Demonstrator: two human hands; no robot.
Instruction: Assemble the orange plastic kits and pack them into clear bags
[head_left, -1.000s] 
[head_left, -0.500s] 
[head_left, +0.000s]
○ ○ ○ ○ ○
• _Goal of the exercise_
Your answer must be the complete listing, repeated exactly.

• _Expected answer_
Demonstrator: two human hands; no robot.
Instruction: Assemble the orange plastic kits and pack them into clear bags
[head_left, -1.000s] 
[head_left, -0.500s] 
[head_left, +0.000s]

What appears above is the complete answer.